Jean Bolot, scientific director of Technicolor Research in Los Altos, told MIT Technological Review that he is funding this work at Harvard University in the lab of genomics expert George Church. "I'm confident we'll have results we can talk about as early as this year," he says. He adds that his company has been talking to film studios about how they might use DNA storage. He says half of all films made before 1951 are already lost because they were stored on celluloid. Now new formats such as high-definition video and virtual reality demand more of the studios' ability to preserve their work.
 
A spokesperson for Microsoft Research told MIT Technology Review that the company could not confirm "details of a product plan" at this time. Within the company, the idea of DNA storage is widely promoted but not yet universally accepted. The current goal is to build a "proto-commercial system within three years that will store an amount of DNA data in one of our data centers," says Doug Carmean, an architect at Microsoft Research.
 
Microsoft still holds the mystery of its ability to lower the costs of the process and speed it up, but advances in biotechnology are showing every day a decrease in the cost of gene sequencing, so the goal of the end of the decade seems realistic.
Even if this objective were to be achieved, it is likely that it would only be used in certain circumstances for customers willing to pay for a specialized storage solution - such as critical medical or legal data archives - rather than replacing current large-scale storage methods.
 
Here, science fiction is fast becoming reality and there is no reason to believe that, ultimately, DNA-based data storage could ever involve living computers.

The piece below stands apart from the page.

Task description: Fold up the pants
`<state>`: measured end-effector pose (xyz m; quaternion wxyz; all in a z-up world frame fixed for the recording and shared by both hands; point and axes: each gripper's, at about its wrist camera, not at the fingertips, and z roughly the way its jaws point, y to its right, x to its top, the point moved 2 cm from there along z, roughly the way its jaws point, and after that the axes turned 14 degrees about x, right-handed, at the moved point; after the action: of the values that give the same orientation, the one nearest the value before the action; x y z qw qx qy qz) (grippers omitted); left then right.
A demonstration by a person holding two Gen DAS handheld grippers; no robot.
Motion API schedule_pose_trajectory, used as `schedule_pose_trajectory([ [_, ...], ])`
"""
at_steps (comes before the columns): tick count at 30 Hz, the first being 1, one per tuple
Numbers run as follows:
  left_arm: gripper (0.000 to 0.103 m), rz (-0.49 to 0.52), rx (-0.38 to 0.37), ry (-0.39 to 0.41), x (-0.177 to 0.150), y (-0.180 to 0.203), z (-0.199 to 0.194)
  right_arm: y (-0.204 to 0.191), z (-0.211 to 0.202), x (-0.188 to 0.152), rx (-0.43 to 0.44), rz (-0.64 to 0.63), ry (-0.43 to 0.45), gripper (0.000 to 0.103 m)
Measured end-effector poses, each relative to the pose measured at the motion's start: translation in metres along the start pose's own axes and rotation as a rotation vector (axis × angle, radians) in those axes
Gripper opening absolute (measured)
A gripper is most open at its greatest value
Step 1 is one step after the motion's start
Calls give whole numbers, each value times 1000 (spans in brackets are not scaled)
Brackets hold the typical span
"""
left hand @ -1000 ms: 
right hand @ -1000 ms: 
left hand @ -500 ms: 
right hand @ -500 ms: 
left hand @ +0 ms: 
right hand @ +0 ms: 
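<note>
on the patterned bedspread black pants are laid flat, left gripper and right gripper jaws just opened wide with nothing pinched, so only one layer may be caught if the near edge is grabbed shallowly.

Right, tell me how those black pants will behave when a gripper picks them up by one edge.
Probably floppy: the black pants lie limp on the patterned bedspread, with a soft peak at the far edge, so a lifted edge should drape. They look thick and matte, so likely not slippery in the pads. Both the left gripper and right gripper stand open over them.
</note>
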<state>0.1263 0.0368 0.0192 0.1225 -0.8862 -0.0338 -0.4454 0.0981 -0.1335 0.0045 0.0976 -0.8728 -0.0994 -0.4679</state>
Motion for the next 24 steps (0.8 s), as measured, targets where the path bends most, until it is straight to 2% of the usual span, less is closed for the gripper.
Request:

While Microsoft's DNA storage solution is based on chips, future versions of storage may involve enzymes or bacteria designed to perform calculations.
 
Even outside of cells, DNA potentially offers new ways of calculating data, opening up ways to rapidly reduce the numbers of certain problems, just as quantum computers do in other areas of mathematics. For now, it appears that DNA has a strong role to play in solving a very real problem of managing large amounts of data, a problem that will only get worse over time.